TASK GOAL
One range is to be output from the listing below, exactly as written: the line with "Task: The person" to the line with "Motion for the", both kept.

DATA EXCERPT

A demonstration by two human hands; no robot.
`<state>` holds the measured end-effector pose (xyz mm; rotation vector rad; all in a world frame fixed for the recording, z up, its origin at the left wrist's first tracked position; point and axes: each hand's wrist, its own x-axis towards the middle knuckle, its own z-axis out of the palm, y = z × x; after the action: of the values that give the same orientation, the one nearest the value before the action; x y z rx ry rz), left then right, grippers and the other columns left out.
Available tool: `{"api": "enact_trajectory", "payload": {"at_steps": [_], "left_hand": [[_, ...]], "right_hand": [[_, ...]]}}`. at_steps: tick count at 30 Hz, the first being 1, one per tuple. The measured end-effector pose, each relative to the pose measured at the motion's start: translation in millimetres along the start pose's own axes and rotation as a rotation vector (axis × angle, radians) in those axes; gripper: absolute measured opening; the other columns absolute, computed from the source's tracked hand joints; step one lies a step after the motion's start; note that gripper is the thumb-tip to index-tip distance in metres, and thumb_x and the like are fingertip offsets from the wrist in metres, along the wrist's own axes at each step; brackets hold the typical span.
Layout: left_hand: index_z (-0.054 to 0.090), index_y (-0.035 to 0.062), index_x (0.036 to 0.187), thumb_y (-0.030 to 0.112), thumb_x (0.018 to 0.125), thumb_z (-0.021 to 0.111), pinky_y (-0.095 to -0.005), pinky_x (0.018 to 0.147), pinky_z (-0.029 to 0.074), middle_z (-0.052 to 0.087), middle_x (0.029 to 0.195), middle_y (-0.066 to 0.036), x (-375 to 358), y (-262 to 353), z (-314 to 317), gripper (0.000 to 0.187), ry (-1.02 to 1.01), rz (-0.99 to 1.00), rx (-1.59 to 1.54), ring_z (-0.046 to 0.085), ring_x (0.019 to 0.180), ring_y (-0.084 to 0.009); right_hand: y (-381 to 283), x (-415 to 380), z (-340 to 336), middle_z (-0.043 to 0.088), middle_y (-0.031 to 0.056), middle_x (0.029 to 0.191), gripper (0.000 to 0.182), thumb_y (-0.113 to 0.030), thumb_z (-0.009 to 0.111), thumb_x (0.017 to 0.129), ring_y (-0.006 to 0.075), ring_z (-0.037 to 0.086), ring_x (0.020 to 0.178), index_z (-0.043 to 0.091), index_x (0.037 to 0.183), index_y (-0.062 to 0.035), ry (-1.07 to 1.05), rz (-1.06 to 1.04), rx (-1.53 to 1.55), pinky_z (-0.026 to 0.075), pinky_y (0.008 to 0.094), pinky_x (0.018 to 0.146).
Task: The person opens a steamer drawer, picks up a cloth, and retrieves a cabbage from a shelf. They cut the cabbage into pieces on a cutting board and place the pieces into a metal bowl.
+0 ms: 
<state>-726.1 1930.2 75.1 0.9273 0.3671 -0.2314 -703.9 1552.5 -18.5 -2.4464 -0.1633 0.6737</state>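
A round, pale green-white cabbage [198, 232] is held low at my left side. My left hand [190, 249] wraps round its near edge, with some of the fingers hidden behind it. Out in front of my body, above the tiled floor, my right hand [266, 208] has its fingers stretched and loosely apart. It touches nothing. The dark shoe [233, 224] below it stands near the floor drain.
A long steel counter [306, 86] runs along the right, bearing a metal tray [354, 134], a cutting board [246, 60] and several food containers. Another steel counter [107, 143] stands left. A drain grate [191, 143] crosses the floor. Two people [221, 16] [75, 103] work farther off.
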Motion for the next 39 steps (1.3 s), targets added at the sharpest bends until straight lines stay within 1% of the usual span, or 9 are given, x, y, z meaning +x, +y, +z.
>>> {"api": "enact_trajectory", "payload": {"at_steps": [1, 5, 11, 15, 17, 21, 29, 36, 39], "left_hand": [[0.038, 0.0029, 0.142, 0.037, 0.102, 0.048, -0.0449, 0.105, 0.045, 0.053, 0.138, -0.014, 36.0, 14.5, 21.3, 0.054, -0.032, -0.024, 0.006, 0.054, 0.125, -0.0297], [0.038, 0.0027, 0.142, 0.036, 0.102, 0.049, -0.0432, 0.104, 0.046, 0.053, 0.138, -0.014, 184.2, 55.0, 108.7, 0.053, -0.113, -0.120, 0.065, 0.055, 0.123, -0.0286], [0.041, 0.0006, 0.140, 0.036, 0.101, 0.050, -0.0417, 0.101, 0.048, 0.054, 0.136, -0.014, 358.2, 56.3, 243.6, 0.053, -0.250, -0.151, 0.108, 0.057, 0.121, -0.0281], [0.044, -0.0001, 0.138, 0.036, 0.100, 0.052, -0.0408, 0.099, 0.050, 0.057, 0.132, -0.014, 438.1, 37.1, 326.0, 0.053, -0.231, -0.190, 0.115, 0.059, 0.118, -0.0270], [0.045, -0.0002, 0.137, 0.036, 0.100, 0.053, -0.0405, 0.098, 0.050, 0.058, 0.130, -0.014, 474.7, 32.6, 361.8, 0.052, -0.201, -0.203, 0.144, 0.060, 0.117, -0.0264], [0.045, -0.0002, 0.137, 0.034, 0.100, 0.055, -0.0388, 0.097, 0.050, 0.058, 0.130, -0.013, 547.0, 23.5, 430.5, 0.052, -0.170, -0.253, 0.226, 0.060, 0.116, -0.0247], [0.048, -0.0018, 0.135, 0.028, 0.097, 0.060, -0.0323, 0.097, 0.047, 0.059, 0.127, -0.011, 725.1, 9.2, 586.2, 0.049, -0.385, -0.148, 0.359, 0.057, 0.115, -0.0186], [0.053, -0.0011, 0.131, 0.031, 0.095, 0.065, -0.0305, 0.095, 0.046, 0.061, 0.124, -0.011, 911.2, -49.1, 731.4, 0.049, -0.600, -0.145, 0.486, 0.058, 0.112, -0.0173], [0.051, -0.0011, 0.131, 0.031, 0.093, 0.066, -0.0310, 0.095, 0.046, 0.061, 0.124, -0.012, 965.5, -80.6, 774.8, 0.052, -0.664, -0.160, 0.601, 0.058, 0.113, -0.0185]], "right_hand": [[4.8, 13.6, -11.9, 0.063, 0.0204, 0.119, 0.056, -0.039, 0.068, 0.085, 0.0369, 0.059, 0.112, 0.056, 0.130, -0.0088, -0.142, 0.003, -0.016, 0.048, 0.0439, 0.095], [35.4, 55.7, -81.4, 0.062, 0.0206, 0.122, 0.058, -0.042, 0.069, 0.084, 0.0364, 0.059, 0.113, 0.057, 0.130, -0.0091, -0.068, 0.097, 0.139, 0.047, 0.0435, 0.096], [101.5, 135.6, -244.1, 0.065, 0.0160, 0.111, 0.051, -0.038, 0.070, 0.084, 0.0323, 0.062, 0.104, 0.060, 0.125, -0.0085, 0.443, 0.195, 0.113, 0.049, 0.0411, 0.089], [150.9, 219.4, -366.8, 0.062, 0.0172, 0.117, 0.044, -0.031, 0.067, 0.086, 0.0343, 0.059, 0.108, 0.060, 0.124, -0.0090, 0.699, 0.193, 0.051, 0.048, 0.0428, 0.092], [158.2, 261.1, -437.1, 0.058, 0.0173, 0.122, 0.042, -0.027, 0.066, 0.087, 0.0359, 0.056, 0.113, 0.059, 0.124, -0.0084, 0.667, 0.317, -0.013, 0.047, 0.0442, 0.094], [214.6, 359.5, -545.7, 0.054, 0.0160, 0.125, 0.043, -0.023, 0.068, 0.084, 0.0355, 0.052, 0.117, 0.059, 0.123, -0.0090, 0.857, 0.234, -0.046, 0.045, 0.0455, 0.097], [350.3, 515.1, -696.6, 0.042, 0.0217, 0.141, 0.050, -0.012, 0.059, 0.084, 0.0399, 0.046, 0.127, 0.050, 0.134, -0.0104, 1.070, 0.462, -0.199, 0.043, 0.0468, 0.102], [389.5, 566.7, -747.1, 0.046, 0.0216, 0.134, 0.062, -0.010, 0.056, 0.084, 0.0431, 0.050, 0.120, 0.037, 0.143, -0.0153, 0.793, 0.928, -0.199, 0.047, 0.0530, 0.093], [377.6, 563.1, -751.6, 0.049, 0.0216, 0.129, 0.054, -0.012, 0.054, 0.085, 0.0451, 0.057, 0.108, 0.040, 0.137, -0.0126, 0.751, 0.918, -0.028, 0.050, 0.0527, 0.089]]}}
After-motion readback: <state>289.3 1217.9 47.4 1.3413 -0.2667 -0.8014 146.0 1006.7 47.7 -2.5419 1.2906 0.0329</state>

FINAL ANSWER
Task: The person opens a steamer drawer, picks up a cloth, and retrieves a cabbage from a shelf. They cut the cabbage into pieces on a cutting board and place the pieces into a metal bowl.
+0 ms: 
<state>-726.1 1930.2 75.1 0.9273 0.3671 -0.2314 -703.9 1552.5 -18.5 -2.4464 -0.1633 0.6737</state>
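A round, pale green-white cabbage [198, 232] is held low at my left side. My left hand [190, 249] wraps round its near edge, with some of the fingers hidden behind it. Out in front of my body, above the tiled floor, my right hand [266, 208] has its fingers stretched and loosely apart. It touches nothing. The dark shoe [233, 224] below it stands near the floor drain.
A long steel counter [306, 86] runs along the right, bearing a metal tray [354, 134], a cutting board [246, 60] and several food containers. Another steel counter [107, 143] stands left. A drain grate [191, 143] crosses the floor. Two people [221, 16] [75, 103] work farther off.
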Motion for the next 39 steps (1.3 s), targets added at the sharpest bends until straight lines stay within 1% of the usual span, or 9 are given, x, y, z meaning +x, +y, +z.

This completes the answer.